**What the task asks**: Copy out each line of the listing below that contains the word "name".

**Records provided**:
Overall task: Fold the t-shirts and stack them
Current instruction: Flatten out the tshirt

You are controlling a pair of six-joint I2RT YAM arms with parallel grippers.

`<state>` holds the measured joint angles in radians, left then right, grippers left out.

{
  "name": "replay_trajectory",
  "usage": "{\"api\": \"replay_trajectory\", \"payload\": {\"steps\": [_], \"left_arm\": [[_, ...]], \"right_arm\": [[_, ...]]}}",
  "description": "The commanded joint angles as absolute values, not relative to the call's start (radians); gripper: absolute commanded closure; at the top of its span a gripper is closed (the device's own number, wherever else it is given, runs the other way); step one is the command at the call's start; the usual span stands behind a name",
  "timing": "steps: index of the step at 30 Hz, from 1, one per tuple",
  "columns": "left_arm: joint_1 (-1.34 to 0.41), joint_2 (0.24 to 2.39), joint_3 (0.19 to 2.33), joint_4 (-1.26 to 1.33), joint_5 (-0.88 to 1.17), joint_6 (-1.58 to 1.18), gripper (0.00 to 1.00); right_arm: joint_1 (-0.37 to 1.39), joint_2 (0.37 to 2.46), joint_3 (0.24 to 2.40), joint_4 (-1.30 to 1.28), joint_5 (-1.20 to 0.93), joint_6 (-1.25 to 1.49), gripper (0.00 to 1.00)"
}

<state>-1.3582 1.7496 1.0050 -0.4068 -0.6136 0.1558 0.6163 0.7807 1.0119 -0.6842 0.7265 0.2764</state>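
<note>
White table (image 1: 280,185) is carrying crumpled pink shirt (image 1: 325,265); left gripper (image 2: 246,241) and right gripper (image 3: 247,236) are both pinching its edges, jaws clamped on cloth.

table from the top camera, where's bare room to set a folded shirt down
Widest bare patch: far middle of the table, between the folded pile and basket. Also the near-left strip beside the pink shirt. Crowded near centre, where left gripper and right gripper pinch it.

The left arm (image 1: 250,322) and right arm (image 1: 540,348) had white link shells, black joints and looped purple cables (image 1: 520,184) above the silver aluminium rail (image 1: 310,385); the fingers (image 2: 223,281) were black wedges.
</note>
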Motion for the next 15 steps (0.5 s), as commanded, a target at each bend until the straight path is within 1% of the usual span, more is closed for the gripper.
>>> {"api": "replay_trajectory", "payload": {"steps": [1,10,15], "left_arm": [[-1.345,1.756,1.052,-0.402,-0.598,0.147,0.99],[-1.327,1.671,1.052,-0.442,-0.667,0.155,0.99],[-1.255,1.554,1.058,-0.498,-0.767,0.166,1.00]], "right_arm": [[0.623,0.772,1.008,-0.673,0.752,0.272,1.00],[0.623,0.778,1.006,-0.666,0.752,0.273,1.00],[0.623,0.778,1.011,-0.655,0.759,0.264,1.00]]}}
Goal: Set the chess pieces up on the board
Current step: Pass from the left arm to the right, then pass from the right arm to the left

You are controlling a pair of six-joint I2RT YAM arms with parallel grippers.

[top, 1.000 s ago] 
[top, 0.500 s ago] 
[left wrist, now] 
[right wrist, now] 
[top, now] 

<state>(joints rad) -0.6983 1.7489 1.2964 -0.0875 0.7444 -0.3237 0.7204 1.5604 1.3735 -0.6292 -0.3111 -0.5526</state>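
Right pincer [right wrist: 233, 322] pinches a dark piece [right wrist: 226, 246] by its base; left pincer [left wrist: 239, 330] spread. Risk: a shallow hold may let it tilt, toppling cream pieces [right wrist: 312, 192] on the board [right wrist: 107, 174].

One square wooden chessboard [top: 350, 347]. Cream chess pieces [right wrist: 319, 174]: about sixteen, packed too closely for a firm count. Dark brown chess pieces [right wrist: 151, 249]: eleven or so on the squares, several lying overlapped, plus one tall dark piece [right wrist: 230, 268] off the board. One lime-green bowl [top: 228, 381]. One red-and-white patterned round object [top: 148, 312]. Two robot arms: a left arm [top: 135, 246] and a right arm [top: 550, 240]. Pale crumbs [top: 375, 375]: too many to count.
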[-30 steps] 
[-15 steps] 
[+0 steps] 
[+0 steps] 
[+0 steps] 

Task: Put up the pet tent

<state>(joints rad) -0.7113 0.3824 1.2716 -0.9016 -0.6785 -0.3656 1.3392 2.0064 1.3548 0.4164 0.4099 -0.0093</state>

**Result below**:
  "name": "replay_trajectory",
  "description": "The commanded joint angles as absolute values, not relative to the call's start (radians); gripper: absolute commanded closure; at the top of its span a gripper is closed (the device's own number, wherever else it is given, runs the other way); step one is the command at the call's start; the usual span stands behind a name",

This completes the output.